Yesterday we took a technical look at EUR / USD and concluded that the pair’s ever-tightening range around 1.0900 is nearing a potential breaking point in the near future. Today we wanted to enter the second most traded euro cross, EUR / GBP.
Like the EUR / USD, the EUR / GBP has spent the last six weeks limited to a relatively tight range, in this case between support at 0.8680 and resistance up 0.8860. As the chart below shows, this resistance level represents the 23.6% Fibonacci retracement of the entire mid-March to late April fall:
As it stands, there are two interpretations of the recent side action of prices – a bullish and a (potentially) bearish:
1) It is just a range trade that reflects the consolidation and balance between buyers and sellers. Under this interpretation, it may be likely that rates will break lower in line with the previous trend.
2) The pair forms a “rounded bottom” pattern that shows a shift from sales to buying pressure and potentially opens the door to an almost long-term rally against at least 38.2% Fibonacci retracement near 0.9000.
Of course, readers are welcome to use their preferred technical indicators to help handicap which scenario is more likely, but the next marketable breakout may ultimately be related to this week’s financial data.
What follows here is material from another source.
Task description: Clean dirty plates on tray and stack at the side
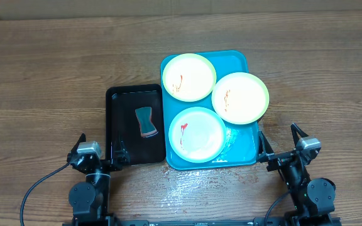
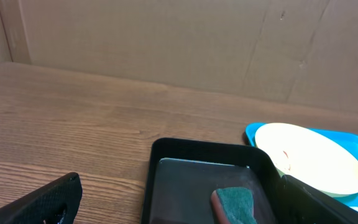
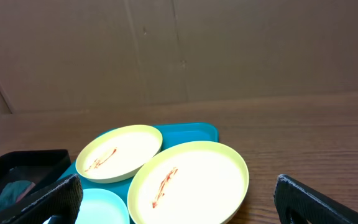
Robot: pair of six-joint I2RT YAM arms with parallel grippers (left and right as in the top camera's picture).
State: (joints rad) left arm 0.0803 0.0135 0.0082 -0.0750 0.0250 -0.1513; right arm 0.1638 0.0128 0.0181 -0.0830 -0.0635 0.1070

The UK is scheduled to release its preliminary GDP estimate in Q1 tomorrow at. 7:00 GMT followed by a webinar presentation by new BOE Governor Andrew Bailey on Thursday at. 11:30 GMT and the release of German Q1 GDP at 7:00 GMT on Friday.
If these data points show more optimism about opening up the economy on one side of the English Channel or another, it may be the catalyst to finally take the EUR / GBP out of its established range!